▸ **TASK REQUIREMENTS**
Return each entry below word for word, leaving out any image.

▸ **DATA RECORDS**
- - -
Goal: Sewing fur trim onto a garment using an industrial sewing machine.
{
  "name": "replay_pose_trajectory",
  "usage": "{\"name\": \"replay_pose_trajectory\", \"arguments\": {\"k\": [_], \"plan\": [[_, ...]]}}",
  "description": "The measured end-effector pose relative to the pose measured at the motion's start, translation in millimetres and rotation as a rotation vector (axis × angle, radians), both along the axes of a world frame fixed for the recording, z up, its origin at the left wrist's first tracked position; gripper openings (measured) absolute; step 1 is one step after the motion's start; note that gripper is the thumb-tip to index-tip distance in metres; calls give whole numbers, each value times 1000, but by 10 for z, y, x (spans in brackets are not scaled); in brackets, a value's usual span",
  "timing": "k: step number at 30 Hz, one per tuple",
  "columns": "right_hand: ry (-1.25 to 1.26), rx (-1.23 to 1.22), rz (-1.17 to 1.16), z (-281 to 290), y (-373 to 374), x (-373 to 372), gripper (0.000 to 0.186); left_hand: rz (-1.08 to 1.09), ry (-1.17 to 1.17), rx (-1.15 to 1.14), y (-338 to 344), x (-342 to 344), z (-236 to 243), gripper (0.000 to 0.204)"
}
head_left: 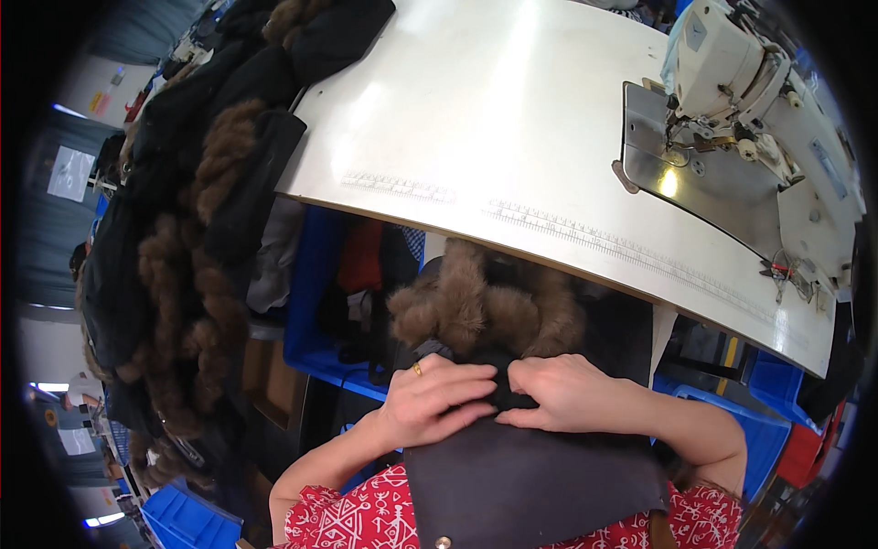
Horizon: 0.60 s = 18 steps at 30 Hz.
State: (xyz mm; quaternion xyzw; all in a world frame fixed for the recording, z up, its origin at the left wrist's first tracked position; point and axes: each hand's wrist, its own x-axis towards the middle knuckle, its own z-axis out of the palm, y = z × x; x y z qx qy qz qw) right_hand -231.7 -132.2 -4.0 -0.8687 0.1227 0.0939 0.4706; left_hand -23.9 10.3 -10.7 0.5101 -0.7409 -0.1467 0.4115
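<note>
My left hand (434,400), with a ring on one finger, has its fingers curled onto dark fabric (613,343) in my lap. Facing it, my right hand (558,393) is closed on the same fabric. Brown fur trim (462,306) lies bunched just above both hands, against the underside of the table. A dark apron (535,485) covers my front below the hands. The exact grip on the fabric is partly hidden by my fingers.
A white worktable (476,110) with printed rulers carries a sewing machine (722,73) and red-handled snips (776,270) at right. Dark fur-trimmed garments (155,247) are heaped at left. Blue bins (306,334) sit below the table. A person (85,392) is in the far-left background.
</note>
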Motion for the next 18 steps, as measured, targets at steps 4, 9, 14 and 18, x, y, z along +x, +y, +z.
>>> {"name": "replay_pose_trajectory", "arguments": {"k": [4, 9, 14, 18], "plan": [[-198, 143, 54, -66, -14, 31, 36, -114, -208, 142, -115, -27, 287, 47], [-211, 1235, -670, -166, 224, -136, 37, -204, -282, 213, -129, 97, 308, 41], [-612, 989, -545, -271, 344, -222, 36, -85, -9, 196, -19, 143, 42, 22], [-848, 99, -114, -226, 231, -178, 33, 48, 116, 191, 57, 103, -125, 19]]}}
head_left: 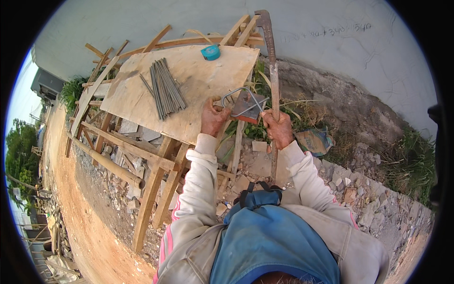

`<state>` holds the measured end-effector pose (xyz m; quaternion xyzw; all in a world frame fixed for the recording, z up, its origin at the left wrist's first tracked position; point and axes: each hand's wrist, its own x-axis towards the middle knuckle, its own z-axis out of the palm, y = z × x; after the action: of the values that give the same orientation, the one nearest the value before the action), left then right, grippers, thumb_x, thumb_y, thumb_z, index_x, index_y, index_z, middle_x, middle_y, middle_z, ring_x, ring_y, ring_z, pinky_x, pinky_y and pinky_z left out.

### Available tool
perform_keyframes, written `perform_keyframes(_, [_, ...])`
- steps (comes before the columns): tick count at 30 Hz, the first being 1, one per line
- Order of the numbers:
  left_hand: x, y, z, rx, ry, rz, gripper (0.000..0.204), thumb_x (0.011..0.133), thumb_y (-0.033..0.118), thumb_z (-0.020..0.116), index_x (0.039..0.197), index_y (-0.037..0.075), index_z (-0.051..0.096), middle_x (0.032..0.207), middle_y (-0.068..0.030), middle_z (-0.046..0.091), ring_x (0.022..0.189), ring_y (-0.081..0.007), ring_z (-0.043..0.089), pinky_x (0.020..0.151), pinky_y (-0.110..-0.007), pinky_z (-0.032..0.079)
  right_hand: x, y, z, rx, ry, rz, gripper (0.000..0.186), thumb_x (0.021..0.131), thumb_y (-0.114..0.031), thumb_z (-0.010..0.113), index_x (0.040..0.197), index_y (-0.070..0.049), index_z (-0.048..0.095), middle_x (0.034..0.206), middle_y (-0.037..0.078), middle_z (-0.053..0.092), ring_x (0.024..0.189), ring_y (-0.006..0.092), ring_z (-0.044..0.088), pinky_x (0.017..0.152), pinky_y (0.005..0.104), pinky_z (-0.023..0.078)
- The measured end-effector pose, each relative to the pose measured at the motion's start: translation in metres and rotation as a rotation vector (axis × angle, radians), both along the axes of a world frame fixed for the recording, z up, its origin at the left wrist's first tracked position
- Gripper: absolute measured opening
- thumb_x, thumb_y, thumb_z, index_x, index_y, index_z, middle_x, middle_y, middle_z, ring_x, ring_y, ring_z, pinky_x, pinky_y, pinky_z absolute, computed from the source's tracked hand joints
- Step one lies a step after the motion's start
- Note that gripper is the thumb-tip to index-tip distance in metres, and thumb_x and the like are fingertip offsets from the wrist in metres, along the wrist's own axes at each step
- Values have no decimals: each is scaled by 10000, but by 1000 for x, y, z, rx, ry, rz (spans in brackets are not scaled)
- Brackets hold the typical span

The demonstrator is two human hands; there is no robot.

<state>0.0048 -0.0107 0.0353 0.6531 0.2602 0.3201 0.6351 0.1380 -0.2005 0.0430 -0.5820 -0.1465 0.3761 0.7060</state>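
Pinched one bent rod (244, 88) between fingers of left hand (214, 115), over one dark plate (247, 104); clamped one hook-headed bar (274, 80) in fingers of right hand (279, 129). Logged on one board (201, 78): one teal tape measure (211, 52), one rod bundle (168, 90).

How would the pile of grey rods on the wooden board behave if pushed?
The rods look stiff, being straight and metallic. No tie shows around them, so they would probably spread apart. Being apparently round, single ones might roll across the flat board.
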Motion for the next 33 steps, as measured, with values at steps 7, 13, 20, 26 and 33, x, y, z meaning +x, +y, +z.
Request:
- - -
▸ **WRITTEN SOLUTION**
Goal: Sewing fur trim onto a garment using an industrial sewing machine.
{
  "name": "replay_pose_trajectory",
  "usage": "{\"name\": \"replay_pose_trajectory\", \"arguments\": {\"k\": [_], \"plan\": [[_, ...]]}}",
  "description": "The measured end-effector pose relative to the pose measured at the motion's start, translation in millimetres and rotation as a rotation vector (axis × angle, radians), both along the axes of a world frame fixed for the recording, z up, its origin at the left wrist's first tracked position; gripper openings (measured) absolute; step 1 is one step after the motion's start; note that gripper is the thumb-tip to index-tip distance in metres; calls give whole numbers, each value times 1000, but by 10 for z, y, x (spans in brackets are not scaled); in brackets, a value's usual span",
  "timing": "k: step number at 30 Hz, one per tuple",
  "columns": "right_hand: ry (-1.25 to 1.26), rx (-1.23 to 1.22), rz (-1.17 to 1.16), z (-281 to 290), y (-373 to 374), x (-373 to 372), gripper (0.000 to 0.186); left_hand: rz (-1.08 to 1.09), ry (-1.17 to 1.17), rx (-1.15 to 1.14), y (-338 to 344), x (-342 to 344), z (-236 to 243), gripper (0.000 to 0.204)"
}
head_left: 
Horizon: 0.60 s = 18 steps at 30 Hz.
State: (xyz mm; quaternion xyzw; all in a world frame fixed for the recording, z up, its origin at the left wrist's first tracked position; point and axes: each hand's wrist, its own x-axis towards the middle knuckle, its own z-axis out of the palm, y = z × x; x y z qx qy qz qw) right_hand -231.7 -132.2 -4.0 -0.8687 0.1227 0.0939 0.4706; left_hand -23.9 10.3 -10.7 0.5101 -0.7409 -0.1467 0.4115
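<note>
My left hand (434,400), with a ring on one finger, has its fingers curled onto dark fabric (613,343) in my lap. Facing it, my right hand (558,393) is closed on the same fabric. Brown fur trim (462,306) lies bunched just above both hands, against the underside of the table. A dark apron (535,485) covers my front below the hands. The exact grip on the fabric is partly hidden by my fingers.
A white worktable (476,110) with printed rulers carries a sewing machine (722,73) and red-handled snips (776,270) at right. Dark fur-trimmed garments (155,247) are heaped at left. Blue bins (306,334) sit below the table. A person (85,392) is in the far-left background.
</note>
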Motion for the next 18 steps, as measured, targets at steps 4, 9, 14 and 18, x, y, z along +x, +y, +z.
>>> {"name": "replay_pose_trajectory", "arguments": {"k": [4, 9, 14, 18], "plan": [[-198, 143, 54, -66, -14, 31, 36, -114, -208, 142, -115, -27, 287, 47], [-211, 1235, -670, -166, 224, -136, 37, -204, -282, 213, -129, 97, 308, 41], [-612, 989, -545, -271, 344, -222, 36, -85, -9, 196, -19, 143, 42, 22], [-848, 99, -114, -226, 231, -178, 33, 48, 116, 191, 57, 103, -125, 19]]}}
head_left: 

`<state>` holds the measured end-effector pose (xyz m; quaternion xyzw; all in a world frame fixed for the recording, z up, its origin at the left wrist's first tracked position; point and axes: each hand's wrist, its own x-axis towards the middle knuckle, its own z-axis out of the palm, y = z × x; after the action: of the values that give the same orientation, the one nearest the value before the action), left then right, grippers, thumb_x, thumb_y, thumb_z, index_x, index_y, index_z, middle_x, middle_y, middle_z, ring_x, ring_y, ring_z, pinky_x, pinky_y and pinky_z left out.

### Available tool
perform_keyframes, written `perform_keyframes(_, [_, ...])`
- steps (comes before the columns): tick count at 30 Hz, the first being 1, one per line
- Order of the numbers:
  left_hand: x, y, z, rx, ry, rz, gripper (0.000..0.204), thumb_x (0.011..0.133), thumb_y (-0.033..0.118), thumb_z (-0.020..0.116), index_x (0.039..0.197), index_y (-0.037..0.075), index_z (-0.051..0.096), middle_x (0.032..0.207), middle_y (-0.068..0.030), middle_z (-0.046..0.091), ring_x (0.022..0.189), ring_y (-0.081..0.007), ring_z (-0.043..0.089), pinky_x (0.020..0.151), pinky_y (-0.110..-0.007), pinky_z (-0.032..0.079)
  right_hand: x, y, z, rx, ry, rz, gripper (0.000..0.186), thumb_x (0.021..0.131), thumb_y (-0.114..0.031), thumb_z (-0.010..0.113), index_x (0.040..0.197), index_y (-0.070..0.049), index_z (-0.048..0.095), middle_x (0.034..0.206), middle_y (-0.037..0.078), middle_z (-0.053..0.092), ring_x (0.024..0.189), ring_y (-0.006..0.092), ring_z (-0.044..0.088), pinky_x (0.017..0.152), pinky_y (0.005..0.104), pinky_z (-0.023..0.078)
- The measured end-effector pose, each relative to the pose measured at the motion's start: translation in metres and rotation as a rotation vector (axis × angle, radians), both along the axes of a world frame fixed for the recording, z up, its origin at the left wrist's first tracked position
- Gripper: absolute measured opening
- thumb_x, thumb_y, thumb_z, index_x, index_y, index_z, middle_x, middle_y, middle_z, ring_x, ring_y, ring_z, pinky_x, pinky_y, pinky_z absolute, computed from the source's tracked hand joints
- Step one lies a step after the motion's start
- Note that gripper is the thumb-tip to index-tip distance in metres, and thumb_x and the like are fingertip offsets from the wrist in metres, along the wrist's own axes at each step
- Values have no decimals: each is scaled by 10000, but by 1000 for x, y, z, rx, ry, rz (spans in brackets are not scaled)
- Brackets hold the typical span

The demonstrator is two human hands; there is no robot.

<state>0.0048 -0.0107 0.0353 0.6531 0.2602 0.3201 0.6351 0.1380 -0.2005 0.0430 -0.5820 -0.1465 0.3761 0.7060</state>
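Pinched one bent rod (244, 88) between fingers of left hand (214, 115), over one dark plate (247, 104); clamped one hook-headed bar (274, 80) in fingers of right hand (279, 129). Logged on one board (201, 78): one teal tape measure (211, 52), one rod bundle (168, 90).

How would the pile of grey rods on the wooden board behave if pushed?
The rods look stiff, being straight and metallic. No tie shows around them, so they would probably spread apart. Being apparently round, single ones might roll across the flat board.
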Motion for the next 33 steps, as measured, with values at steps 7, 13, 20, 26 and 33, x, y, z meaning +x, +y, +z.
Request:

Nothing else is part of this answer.